• **TO DO**
Nothing but the lines below from the one containing "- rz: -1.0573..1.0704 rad" through the one containing "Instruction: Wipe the" should appear in the answer, exact and without pictures.

*** Opening STUDY MATERIAL ***

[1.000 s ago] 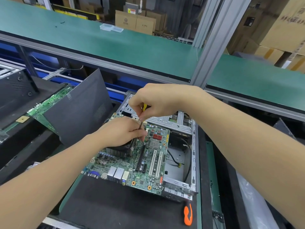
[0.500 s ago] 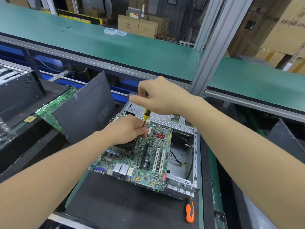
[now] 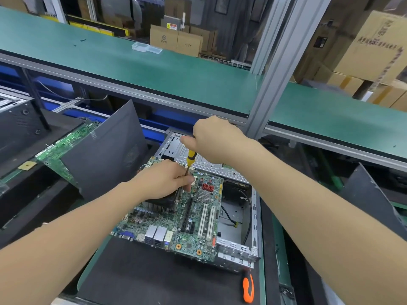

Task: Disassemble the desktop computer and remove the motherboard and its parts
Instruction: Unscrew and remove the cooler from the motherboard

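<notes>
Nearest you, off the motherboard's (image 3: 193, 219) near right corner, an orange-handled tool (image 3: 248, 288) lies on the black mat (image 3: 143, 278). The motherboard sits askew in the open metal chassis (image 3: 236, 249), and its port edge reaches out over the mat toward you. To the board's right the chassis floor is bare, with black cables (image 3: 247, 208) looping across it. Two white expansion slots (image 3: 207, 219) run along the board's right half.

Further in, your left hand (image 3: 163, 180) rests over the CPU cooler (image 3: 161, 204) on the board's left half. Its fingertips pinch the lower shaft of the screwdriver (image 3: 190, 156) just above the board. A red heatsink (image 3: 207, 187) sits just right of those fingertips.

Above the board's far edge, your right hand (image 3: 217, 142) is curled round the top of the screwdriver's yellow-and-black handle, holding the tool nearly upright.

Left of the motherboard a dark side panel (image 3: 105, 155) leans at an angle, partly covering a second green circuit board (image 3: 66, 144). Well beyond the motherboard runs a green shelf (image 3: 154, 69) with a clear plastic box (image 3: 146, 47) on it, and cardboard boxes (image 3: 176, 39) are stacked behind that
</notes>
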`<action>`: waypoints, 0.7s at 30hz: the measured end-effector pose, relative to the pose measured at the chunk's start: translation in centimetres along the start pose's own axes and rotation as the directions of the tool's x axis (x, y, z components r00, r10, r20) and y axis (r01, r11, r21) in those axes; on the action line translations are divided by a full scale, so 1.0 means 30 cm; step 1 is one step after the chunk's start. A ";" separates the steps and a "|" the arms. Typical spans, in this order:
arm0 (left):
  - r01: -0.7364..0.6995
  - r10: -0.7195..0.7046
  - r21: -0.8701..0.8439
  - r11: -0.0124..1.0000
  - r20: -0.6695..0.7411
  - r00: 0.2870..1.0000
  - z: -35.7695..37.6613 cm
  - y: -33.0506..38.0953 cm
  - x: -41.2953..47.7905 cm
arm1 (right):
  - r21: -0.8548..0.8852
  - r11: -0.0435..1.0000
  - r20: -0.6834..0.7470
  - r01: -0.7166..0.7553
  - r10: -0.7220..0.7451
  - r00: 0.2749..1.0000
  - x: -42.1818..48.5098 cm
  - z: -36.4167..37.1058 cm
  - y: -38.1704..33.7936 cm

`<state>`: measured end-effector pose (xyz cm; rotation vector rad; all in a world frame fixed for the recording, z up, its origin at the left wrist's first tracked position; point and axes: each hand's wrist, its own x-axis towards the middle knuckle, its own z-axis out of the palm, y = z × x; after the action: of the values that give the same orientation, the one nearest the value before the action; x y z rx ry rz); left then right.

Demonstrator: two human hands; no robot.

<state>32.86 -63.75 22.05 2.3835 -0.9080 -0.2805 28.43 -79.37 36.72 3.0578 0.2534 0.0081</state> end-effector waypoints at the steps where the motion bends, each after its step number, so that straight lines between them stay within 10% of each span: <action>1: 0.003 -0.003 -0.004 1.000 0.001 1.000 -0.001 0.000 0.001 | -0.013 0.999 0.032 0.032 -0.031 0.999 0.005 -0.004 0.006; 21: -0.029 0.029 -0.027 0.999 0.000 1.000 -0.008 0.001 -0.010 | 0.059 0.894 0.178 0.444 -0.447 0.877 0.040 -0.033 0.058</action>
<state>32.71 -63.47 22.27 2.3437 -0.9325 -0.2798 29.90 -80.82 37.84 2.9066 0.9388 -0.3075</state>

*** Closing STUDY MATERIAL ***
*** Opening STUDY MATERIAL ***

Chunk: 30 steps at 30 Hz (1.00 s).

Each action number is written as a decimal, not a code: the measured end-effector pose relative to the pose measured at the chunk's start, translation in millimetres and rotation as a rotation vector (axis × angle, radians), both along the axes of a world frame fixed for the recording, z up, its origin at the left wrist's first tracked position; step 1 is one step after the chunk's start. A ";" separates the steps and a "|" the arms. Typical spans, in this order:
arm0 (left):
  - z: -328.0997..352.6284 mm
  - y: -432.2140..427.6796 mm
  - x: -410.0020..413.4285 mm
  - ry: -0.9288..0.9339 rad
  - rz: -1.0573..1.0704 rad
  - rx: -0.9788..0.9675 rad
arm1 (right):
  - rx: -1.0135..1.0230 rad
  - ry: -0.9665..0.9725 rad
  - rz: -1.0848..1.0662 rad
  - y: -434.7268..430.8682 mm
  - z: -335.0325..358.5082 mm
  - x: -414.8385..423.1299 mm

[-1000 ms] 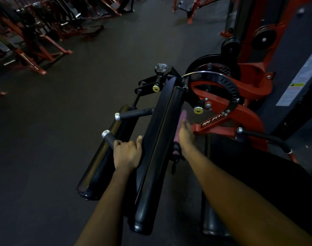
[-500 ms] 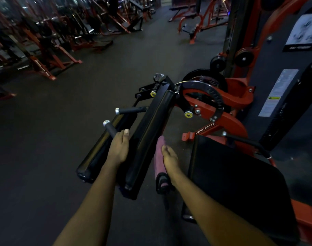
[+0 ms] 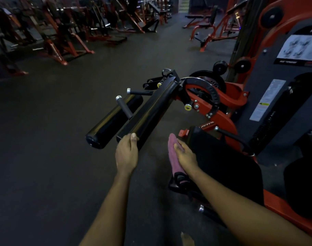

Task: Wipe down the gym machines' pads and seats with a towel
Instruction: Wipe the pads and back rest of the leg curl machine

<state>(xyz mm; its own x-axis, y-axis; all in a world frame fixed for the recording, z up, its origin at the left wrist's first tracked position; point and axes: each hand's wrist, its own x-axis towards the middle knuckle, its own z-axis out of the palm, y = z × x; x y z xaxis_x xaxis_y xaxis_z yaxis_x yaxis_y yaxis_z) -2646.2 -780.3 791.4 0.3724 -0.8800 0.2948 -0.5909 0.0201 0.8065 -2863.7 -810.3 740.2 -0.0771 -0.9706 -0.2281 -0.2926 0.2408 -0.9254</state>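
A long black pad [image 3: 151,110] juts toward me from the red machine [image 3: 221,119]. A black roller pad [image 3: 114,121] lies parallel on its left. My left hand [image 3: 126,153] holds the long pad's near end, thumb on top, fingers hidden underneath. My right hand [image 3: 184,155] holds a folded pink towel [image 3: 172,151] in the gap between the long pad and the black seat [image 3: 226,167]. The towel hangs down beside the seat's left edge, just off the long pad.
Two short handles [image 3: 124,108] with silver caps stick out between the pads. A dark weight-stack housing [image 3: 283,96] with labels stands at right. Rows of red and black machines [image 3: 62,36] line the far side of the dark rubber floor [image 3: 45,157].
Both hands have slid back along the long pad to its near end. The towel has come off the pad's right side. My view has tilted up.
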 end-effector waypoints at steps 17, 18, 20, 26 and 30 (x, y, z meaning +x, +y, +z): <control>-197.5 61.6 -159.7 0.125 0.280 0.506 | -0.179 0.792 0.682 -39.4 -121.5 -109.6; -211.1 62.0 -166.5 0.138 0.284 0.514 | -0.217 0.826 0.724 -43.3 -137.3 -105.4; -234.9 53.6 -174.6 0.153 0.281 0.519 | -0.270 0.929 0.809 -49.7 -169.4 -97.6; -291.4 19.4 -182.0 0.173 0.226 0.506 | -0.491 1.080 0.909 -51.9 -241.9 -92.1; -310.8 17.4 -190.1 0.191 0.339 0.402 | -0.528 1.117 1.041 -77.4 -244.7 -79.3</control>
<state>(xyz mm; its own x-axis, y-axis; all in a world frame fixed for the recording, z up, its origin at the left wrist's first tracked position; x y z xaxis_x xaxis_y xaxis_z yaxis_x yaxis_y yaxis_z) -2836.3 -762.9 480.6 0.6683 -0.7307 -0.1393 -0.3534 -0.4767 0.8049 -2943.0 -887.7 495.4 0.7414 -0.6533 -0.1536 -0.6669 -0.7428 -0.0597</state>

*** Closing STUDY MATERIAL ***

• **RESULT OF THIS EXERCISE**
  - rz: -1.0573..1.0704 rad
  - rx: -0.9788..0.9675 rad
arm1 (right):
  - rx: -1.0135..1.0230 rad
  - ry: -0.9665..0.9725 rad
  - rz: -1.0848..1.0662 rad
  - y: -434.7268..430.8682 mm
  - z: -335.0325..358.5082 mm
  - x: -414.8385..423.1299 mm

[-1000 ms] 
[-500 ms] 
[+0 ms] 

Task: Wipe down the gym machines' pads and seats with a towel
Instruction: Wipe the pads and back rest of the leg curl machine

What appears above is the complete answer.